The Congressional resolution cited the 2019 report by the UN Special Rapporteur on the situation of human rights in the Islamic Republic of Iran, its own 2019 international religious freedom report, as well as a recent 50 percent increase in hate propaganda documented by a Baha’i International Community report, to press Iran’s government to release detained Baha’is, end state-sponsored propaganda campaigns and to reverse policies that deny Baha’is equal opportunities in education and other fields, and to earn a livelihood.

Further, UK member of Parliament Jim Shannon raised the issue of the Baha’is of Iran in the House of Commons, on 9 December, saying that Iran’s Baha’i community is under “massive pressure” and continues to be subject to “persecution, discrimination and violence”.
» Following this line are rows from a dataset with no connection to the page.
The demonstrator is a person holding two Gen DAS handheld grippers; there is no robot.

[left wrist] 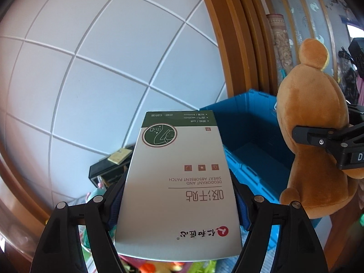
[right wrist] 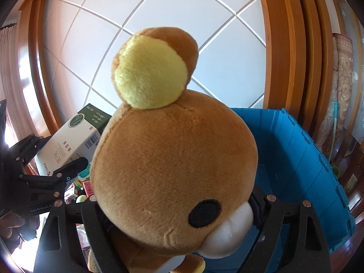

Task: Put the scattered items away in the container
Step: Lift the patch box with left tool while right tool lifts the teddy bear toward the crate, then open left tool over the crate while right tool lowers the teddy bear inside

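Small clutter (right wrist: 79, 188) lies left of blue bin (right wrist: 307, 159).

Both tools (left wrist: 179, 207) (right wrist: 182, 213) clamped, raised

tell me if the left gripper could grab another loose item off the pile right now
Probably not: the left gripper is already clamped on the white and green cardboard box, so its jaws are full until that goes into the blue plastic crate.
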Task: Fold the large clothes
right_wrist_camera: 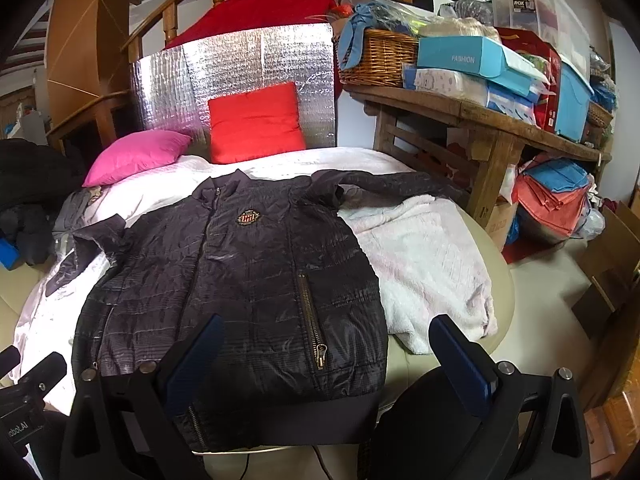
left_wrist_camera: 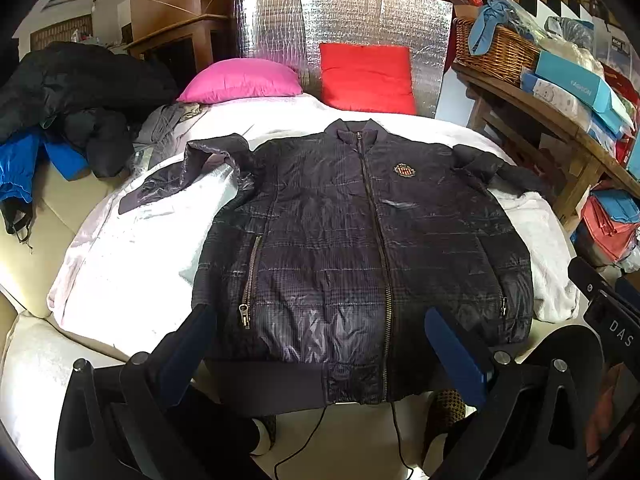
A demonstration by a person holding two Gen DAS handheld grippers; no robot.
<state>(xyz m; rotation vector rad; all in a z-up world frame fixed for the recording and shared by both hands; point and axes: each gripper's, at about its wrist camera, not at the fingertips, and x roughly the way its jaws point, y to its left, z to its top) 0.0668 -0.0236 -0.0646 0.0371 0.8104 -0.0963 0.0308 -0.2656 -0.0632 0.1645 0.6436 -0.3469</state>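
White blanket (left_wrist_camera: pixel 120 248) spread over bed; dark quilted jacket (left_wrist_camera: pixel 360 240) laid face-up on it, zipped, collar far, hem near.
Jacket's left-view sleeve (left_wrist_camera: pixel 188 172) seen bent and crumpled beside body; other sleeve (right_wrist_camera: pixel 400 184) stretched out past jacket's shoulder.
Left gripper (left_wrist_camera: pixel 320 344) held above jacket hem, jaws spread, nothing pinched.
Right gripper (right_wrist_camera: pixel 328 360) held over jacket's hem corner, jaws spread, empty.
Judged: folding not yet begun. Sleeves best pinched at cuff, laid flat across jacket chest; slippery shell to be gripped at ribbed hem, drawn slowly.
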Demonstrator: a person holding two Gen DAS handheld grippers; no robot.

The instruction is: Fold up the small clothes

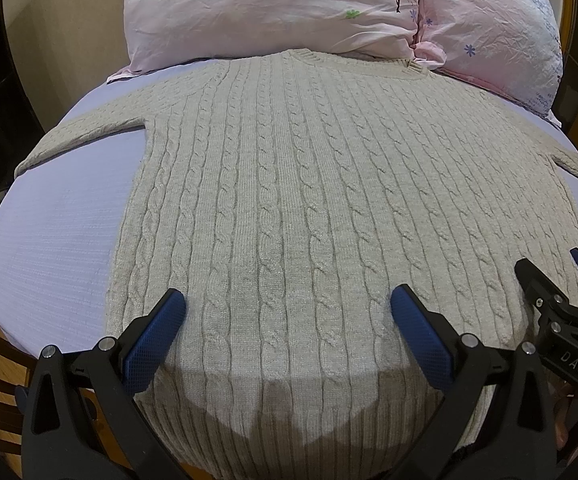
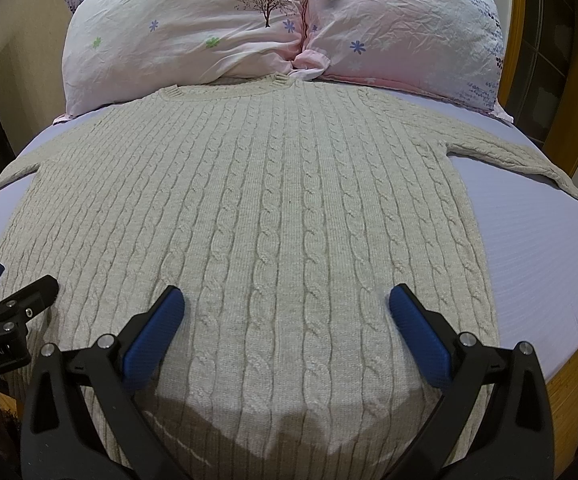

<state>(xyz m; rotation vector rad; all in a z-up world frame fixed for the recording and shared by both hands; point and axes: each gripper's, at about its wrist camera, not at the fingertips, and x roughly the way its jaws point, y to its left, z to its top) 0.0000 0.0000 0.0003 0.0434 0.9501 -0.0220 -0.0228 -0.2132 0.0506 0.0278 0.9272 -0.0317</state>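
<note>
**Oatmeal cable-knit spread flat, both tools poised over its hem**

Beige cable-knit wool fills the left wrist view: a sweater (image 1: 289, 184) lies flat and face-up on a bed covered by a lilac sheet (image 1: 61, 240), its collar toward two pink flowered pillows (image 1: 273, 12) at the head of the bed. One sleeve (image 1: 89, 132) stretches out to the left across the sheet; the other runs off toward the right edge. The left tool (image 1: 287, 308) hangs above the lower part of the sweater near the ribbed hem, its blue-padded fingers (image 1: 157, 340) spread wide apart with nothing between them, casting a shadow on the knit below. At the right edge the right tool (image 1: 557, 292) shows from the side, just beside the left one over the sweater's lower right part.

From the right wrist view the same sweater (image 2: 281, 200) lies with its collar touching the pillows (image 2: 193, 36), and a sleeve (image 2: 517, 156) extends right over the lilac sheet (image 2: 545, 248). The right tool (image 2: 287, 306) has its blue pads (image 2: 417, 340) held wide apart above the knit, gripping nothing. The left tool (image 2: 5, 292) enters at the left edge, low over the sweater's lower left side. A wooden bed frame (image 2: 577, 368) shows at the lower right.
</note>
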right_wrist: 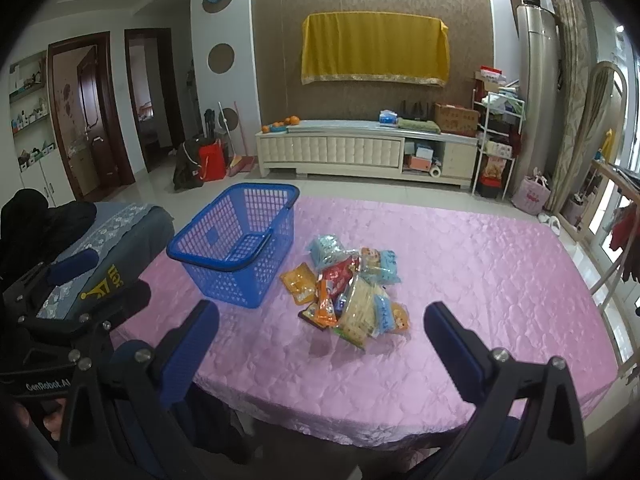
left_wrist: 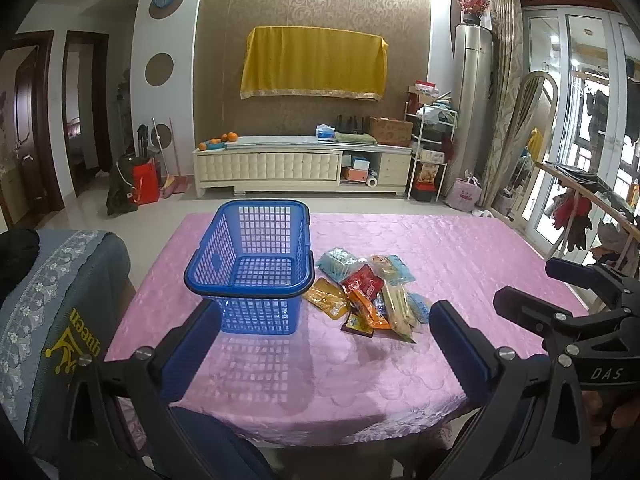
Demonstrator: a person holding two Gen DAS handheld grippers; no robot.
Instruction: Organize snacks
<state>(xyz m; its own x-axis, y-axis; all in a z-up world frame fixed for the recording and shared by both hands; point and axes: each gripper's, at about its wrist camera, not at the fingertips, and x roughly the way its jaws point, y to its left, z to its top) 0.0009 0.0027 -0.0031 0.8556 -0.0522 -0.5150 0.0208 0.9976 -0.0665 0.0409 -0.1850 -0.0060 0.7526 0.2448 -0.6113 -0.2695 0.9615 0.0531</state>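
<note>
An empty blue plastic basket (left_wrist: pixel 250 264) (right_wrist: pixel 236 240) with a dark handle stands on the pink tablecloth, left of a pile of snack packets (left_wrist: pixel 370 294) (right_wrist: pixel 350 288) in orange, red, yellow and light blue wrappers. My left gripper (left_wrist: pixel 320 334) hovers open above the near table edge, in front of the basket and the pile, with nothing between its blue pads. My right gripper (right_wrist: pixel 320 334) is open too, short of the pile and holding nothing. Each gripper shows at the edge of the other's view.
The pink table (left_wrist: pixel 460 264) (right_wrist: pixel 480 264) stretches right of the pile. A chair with a grey lace-trimmed cover (left_wrist: pixel 60 300) (right_wrist: pixel 116 232) stands at the table's left. A wooden rack with clothes (left_wrist: pixel 580 208) is at the right, a TV cabinet (left_wrist: pixel 300 164) behind.
</note>
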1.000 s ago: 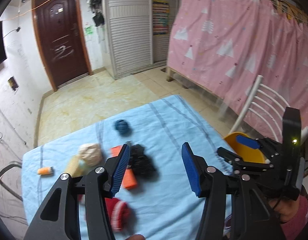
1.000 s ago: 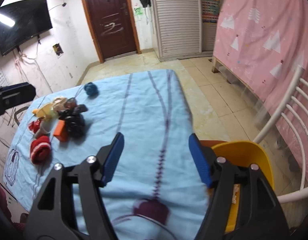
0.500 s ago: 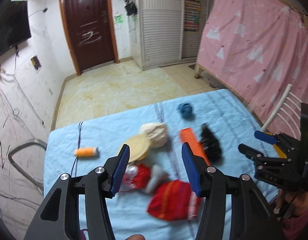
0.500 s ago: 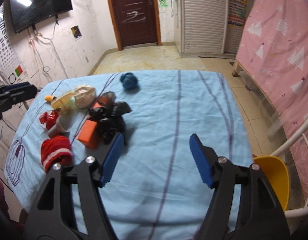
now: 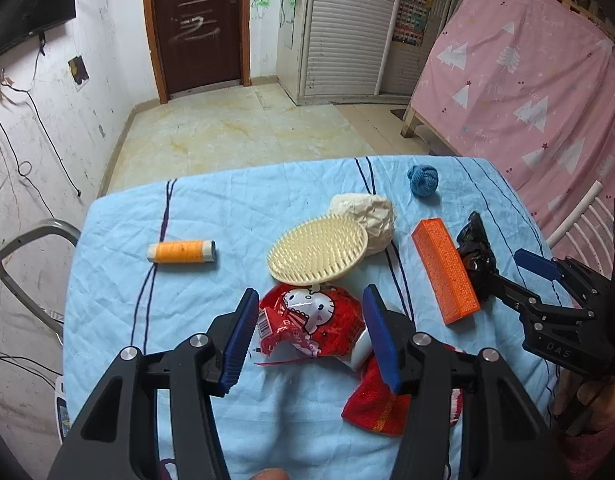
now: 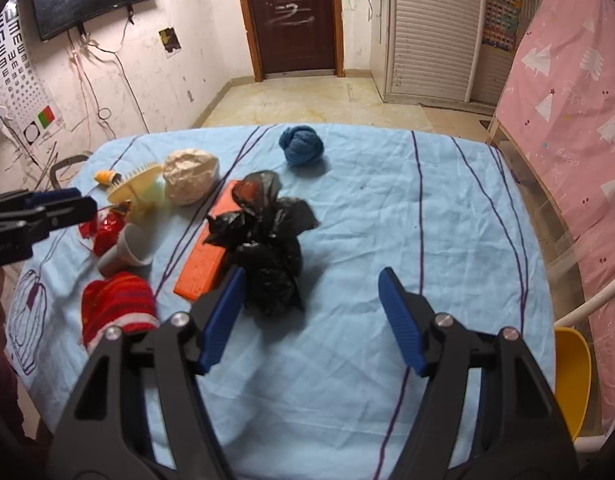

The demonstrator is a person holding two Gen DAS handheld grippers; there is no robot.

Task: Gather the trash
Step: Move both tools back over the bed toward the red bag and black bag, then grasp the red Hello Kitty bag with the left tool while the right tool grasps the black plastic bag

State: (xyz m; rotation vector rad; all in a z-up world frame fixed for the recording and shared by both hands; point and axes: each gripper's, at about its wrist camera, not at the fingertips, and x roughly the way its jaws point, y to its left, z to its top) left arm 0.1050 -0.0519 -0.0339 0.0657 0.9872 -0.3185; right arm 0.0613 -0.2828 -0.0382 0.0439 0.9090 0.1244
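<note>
On the blue-clothed table (image 5: 211,200) lie a red Hello Kitty wrapper (image 5: 311,324), a crumpled beige paper ball (image 5: 371,216) and a crumpled black plastic bag (image 6: 267,248). My left gripper (image 5: 307,340) is open, just above the red wrapper, its blue pads on either side. My right gripper (image 6: 311,316) is open and empty, its left pad close beside the black bag. The bag also shows in the left wrist view (image 5: 475,252), the wrapper in the right wrist view (image 6: 107,228). A white paper cup (image 6: 125,248) lies by the wrapper.
Also on the cloth: a cream hairbrush (image 5: 319,256), an orange block (image 5: 443,272), an orange tube (image 5: 181,252), a blue yarn ball (image 5: 423,180), a red knitted hat (image 6: 115,308). A yellow chair (image 6: 571,376) stands at the right edge, a pink curtain (image 5: 527,80) behind.
Both grippers have swung left and lowered toward the pile. The left one now hovers over the red wrapper; the right one has come up beside the black bag.
</note>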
Canadian Senator Mobina Jaffer, speaking during a 9 December session of the Senate, said that the “persecution of Baha’is has increased” and that Iran’s government has continued to detain Baha’is on “baseless charges” even as the coronavirus pandemic has spread through the country’s prisons. Senator Marc Gold, the government’s representative in the chamber, thanked Senator Jaffer for “shining a light” on the “disturbing” situation facing Iran’s Baha’is.

member of European Parliament as well as members of parliaments in Ireland and Norway also raised the persecution of the Baha’is in their respective chambers.

And in Sweden in October, a question raised by member of parliament Anders Österberg led to a meeting between Sweden’s Foreign Minister, Ann Linde, and representatives of the Swedish Baha’i community to discuss the situation of the Baha’is in Iran.

An Iranian human rights activist in Germany, said during a 9 December presentation of the German government’s human rights report that Iran was “violating” its legal obligations under the UN Covenant on Economic, Social and Cultural Rights.

Also, Article 19, a human rights group, released a statement on December 10, Human Rights Day, calling on Iran’s parliament to reject a bill that would “further erode the rights to freedom of expression and freedom of religion and belief” for religious minorities “including Baha’is”.

Article 19 said that the proposed amendments to Iran’s Penal Code would allow security agencies to “criminalise” fundamental rights and freedoms.

Background

  • The Baha’is are Iran’s largest non-Muslim religious minority and have been systematically persecuted by the government since the 1979 Islamic Revolution.

  • More than 200 Baha’is were executed in the years after the Revolution.

  • A 1991 policy document signed by Iran’s Supreme Leader, Ayatollah Ali Khamenei, called for the progress and development of Iran’s Baha’i community to be “blocked” and for Baha’is to be denied education and livelihoods. Thousands of articles of propaganda against the Baha’is are published in Iran’s state media each year.